**What to do**.
Word for word, set down the listing that appears after this line.

**Information supplied**.

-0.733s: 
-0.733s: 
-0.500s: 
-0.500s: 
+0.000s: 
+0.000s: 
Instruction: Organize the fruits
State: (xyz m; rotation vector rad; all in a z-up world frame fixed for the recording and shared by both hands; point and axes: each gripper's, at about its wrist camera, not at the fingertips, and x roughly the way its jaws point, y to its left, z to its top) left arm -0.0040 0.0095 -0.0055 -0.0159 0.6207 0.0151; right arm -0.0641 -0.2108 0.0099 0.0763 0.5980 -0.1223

**Answer below**.
-0.733s: 
-0.733s: 
-0.500s: 
-0.500s: 
+0.000s: 
+0.000s: 
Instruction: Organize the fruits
State: (xyz m; rotation vector rad; all in a z-up world frame fixed for the recording and shared by both hands; point and axes: each gripper's, at about its wrist camera, not at the fingertips, and x roughly the way its jaws point, y to its left, z to its top) left arm -0.0040 0.0095 -0.0055 -0.0159 0.6207 0.0151; right arm -0.0641 -0.2108 0.0099 0.0763 0.5980 -0.1223

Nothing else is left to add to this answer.